### Information provided
● ● ● ●

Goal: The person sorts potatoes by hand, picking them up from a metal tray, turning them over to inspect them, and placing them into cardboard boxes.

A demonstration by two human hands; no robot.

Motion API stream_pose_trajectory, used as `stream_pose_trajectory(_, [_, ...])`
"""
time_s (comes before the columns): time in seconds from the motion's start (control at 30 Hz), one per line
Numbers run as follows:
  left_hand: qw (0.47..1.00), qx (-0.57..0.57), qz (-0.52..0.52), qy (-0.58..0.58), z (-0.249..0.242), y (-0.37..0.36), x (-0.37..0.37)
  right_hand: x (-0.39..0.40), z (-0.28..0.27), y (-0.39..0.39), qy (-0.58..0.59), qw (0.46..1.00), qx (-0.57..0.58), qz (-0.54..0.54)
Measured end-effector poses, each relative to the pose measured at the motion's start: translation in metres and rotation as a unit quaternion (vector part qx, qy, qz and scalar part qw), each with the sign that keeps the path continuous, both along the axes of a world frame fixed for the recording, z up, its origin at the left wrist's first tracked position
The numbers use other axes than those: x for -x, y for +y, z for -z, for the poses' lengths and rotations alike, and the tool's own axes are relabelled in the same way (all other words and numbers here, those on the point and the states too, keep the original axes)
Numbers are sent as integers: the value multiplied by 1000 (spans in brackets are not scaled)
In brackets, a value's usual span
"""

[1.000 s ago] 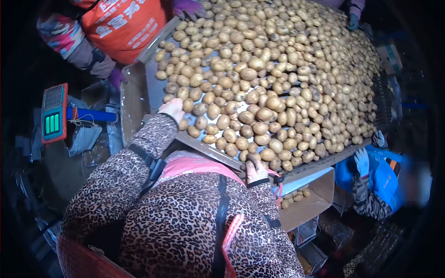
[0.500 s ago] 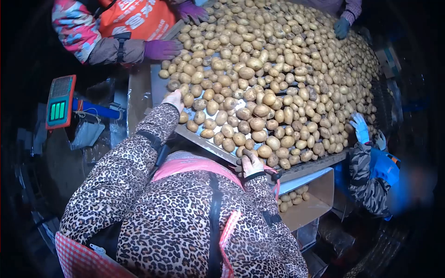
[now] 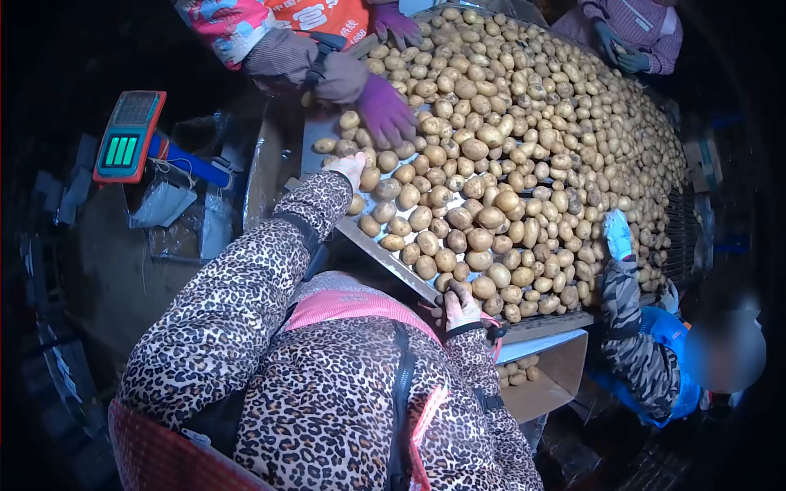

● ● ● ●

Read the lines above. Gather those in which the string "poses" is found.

### Exercise answer
Measured end-effector poses, each relative to the pose measured at the motion's start: translation in metres and rotation as a unit quaternion (vector part qx, qy, qz and scalar part qw), each with the sign that keeps the path continuous, both along the axes of a world frame fixed for the recording, z up, its origin at the left wrist's first tracked position
The numbers use other axes than those: x for -x, y for +y, z for -z, for the poses' lengths and rotations alike, and the tool's own axes are relabelled in the same way (all other words and numbers here, those on the point and the states too, keep the original axes)

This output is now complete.